Alban shook his head. “Do you
know what Kieran has been doing?”

“Honestly, I don’t care.”

“I showed him that ancient book
on combining healing and bardic magic. The one we could never figure out. He’s
become obsessed with it. He thinks he’s making some progress.”

His father responded with a
skeptical scowl, a sure sign of his foul mood. Normally he’d be intrigued by
the news.

“I knew having a Scathlan around
would be trouble. Too many of our people have too much reason to hate him on
sight. And, of course, if I had any hope of getting rid of him before spring,
I’ve lost it now. Trodaire, ironically enough, has seen to that. I’d have never
sent him to the library for a book I needed if I knew that your stray was there
without you. I thought you had enough sense not to leave him wandering the
castle alone. You know how others might react to a Scathlan.”

“Usually no one else uses the
royal library. I thought it safe enough.”

Alban decided to omit the argument
with Kieran that had provoked him to stalk out. It didn’t make Alban look any
better, and it made Kieran look worse.

“How bad is it, really?” Alban
asked.

A bard that couldn’t walk and
ride wasn’t quite as bad as a bard that couldn’t harp, but his life would not
be easy.

“There’s still a chance he’ll
mend without permanent damage. Though he’ll need daily healing to accomplish
it. Trodaire has managed to unintentionally foil any hope I had of separating
the two of you.”

“I still don’t understand why—”

“Don’t play the fool, Alban. Your
Scathlan does it better.
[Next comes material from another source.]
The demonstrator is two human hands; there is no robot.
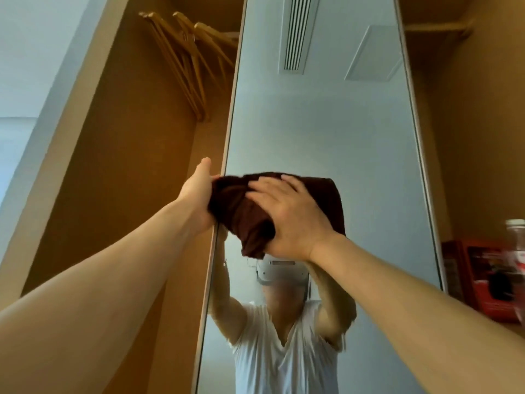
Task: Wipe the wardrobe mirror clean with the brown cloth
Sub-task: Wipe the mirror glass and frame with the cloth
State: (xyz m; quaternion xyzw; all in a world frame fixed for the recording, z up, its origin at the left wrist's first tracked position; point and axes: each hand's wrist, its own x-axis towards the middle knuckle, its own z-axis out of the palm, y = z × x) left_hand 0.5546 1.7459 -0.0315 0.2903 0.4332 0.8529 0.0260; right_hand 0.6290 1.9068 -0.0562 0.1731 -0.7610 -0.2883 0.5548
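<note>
The tall wardrobe mirror [326, 132] fills the middle of the head view, tilted away upward. A dark brown cloth [235, 206] is bunched against the glass at about mid height, near the mirror's left edge. My right hand [287, 217] lies over the cloth with fingers spread and presses it onto the glass. My left hand [196, 197] holds the mirror door's left edge, thumb pointing up, right beside the cloth's left end; its fingers are hidden behind the edge and the cloth. The glass reflects a person with raised arms.
Left of the mirror, the open wardrobe compartment holds several wooden hangers [187, 64] on a rail high up. At the right, a shelf carries a red box [491, 282] and a clear bottle [515, 240]. A ceiling vent is reflected at the mirror's top.
</note>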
I may have been occupied with setting bones, but I saw
how he turned to you for comfort without thinking, and how you gave it.”

“I’m a healer, I—”

“If you cuddle all your patients
like that, you’ll have their spouses after you with a broadsword, prince or no.
And I would have had to be dead not to notice that what happened in the library
went far beyond a simple healing bond.”

“I don’t think he knows the
difference, Father. I hope he doesn’t.”

 Bad enough to know he was
being a fool over the Fool. He didn’t want to face Kieran’s amusement over the
situation. Worse still, his pity. Or, at the very worst, his discomfort,
knowing that the one he relied upon for healing desired him.